To return a book to the library, or to download it to additional Kindle devices or apps, one uses the Manage My Kindle page on Amazon’s site. The available management options for public library books includes a return option in addition to the other options.

Given the well-known drawbacks of the OverDrive Media Console EPUB reader, the addition of Kindle books to a public library’s ebook holdings means that iPad users can now use the much friendlier free iPad Kindle app instead.

September 21, 2011   4 Comments

Give It Up for iPad, AppleTV, AirPort Express, etc

As I wrote in The iPad 2 Projects Book, AirVideo is my favorite iPad app. Combined with iTunes Home Sharing and AirPlay, a Mac with AirVideo and AirPlay-capable devices makes a phenomenal expansive and expandable media environment.

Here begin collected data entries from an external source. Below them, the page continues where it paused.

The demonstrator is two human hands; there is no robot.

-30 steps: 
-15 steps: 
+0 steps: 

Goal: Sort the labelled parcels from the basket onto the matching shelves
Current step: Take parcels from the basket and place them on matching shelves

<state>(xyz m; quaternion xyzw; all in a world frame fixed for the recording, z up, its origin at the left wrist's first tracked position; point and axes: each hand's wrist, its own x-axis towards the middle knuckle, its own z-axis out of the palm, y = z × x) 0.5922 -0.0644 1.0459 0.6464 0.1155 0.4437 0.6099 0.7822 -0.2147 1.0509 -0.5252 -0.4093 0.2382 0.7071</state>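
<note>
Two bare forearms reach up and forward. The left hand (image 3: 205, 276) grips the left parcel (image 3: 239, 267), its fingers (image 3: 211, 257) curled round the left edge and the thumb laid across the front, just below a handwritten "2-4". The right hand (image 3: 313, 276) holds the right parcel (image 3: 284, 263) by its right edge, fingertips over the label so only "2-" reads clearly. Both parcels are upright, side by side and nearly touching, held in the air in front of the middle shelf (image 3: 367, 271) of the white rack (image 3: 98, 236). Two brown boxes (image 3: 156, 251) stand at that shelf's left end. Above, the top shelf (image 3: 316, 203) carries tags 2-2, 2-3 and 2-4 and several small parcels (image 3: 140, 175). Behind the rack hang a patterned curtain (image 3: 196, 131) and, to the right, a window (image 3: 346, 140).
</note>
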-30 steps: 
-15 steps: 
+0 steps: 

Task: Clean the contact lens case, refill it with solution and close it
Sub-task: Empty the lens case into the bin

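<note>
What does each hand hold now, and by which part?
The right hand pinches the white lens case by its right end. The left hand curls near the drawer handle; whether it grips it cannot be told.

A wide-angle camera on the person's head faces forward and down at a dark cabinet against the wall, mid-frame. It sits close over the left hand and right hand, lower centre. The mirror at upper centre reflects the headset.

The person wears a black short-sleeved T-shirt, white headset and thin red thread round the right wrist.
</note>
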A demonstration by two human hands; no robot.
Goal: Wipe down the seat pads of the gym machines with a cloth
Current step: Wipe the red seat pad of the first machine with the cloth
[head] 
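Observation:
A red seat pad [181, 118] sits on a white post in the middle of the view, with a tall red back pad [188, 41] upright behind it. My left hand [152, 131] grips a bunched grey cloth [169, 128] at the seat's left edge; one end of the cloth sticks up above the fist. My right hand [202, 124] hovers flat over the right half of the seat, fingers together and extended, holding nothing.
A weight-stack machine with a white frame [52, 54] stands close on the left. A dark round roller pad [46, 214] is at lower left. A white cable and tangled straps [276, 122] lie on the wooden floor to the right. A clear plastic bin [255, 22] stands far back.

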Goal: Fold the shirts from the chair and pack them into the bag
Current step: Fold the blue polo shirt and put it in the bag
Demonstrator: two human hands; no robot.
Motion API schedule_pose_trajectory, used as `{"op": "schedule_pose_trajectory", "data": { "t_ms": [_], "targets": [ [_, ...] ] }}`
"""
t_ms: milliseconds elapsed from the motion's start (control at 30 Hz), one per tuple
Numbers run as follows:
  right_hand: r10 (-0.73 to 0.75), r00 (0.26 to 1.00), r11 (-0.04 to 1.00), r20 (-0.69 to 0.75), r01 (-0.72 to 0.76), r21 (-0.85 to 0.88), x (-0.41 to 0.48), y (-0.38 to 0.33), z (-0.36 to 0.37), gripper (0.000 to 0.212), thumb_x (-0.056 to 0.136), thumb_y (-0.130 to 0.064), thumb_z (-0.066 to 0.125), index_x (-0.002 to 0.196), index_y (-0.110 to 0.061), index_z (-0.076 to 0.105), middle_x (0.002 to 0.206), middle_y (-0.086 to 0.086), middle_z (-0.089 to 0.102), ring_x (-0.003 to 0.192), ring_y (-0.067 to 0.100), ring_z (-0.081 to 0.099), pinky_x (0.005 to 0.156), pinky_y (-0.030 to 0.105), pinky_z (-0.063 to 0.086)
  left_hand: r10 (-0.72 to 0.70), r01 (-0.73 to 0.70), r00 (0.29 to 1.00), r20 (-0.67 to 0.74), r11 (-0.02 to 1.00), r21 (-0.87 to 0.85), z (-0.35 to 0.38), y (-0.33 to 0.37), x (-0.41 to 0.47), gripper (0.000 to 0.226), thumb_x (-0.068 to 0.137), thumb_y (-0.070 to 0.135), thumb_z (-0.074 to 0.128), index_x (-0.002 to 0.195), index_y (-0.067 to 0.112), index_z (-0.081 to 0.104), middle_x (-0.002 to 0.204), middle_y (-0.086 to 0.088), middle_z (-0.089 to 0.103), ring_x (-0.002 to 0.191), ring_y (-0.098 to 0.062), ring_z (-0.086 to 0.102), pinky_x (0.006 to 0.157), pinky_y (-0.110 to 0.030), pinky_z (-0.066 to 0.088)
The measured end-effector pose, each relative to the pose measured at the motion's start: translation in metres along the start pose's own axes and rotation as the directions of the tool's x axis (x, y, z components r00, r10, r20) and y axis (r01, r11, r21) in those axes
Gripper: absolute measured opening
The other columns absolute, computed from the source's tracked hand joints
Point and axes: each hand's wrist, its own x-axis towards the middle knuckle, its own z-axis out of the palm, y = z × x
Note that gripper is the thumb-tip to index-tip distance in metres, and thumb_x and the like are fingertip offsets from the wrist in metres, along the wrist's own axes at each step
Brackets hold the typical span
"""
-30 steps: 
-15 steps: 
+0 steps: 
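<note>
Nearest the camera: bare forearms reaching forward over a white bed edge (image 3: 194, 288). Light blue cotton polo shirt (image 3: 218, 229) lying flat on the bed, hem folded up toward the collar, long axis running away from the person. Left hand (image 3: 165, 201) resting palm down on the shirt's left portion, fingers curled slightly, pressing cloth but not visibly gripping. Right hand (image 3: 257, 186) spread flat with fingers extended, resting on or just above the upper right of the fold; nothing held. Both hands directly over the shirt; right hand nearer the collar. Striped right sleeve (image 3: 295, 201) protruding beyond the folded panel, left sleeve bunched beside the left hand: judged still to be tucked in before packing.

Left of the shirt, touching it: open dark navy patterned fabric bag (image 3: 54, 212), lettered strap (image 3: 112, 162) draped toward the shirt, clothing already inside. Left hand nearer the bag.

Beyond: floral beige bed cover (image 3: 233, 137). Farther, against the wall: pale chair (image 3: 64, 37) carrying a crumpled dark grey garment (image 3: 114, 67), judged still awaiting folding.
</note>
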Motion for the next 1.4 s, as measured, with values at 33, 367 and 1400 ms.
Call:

A couple of Christmases past (or should that be Chanukahs?), my brother and co-author, Michael, gave us an AirPort Express that we initially employed on our enclosed patio to play our iTunes music through attached speakers and extend the range of our network for better reception in the backyard for our iPhones. Then, Apple released the iPad and that gave us better range for them as well — yes, we have three of them in the household at present: two originals and an iPad 2. The addition of AirPlay, coincident with the release of the iPad 2 a few months ago raised the utility of the Express quite a bit, because we could now stream the content on our iPads, and AirView leveraged it as well, providing us with external speakers for shows we were watching on our iPads.

Recently, we added a new AppleTV 2 to the mix. Now, I can stream just about any type of video that I can view on my Mac: DivX, xvid, mpeg-2, Flash, you name it, through AirVideo to an iPad and stream that content to the HDTV via the AppleTV, without being constrained by the availability of what I want to view being in a “compatible” format.

While Steve Jobs is (perhaps justifiably) accused of constructing a reality distortion field during his keynote addresses, I’m convinced that the “digital hub” that he foretold about a decade back is alive and well, firmly grounded in Apple’s ecosystem. As Carly Simon sings (music by Marvin Hammlisch and lyrics by Carole Bayer Sager), “Nobody Does It Better.”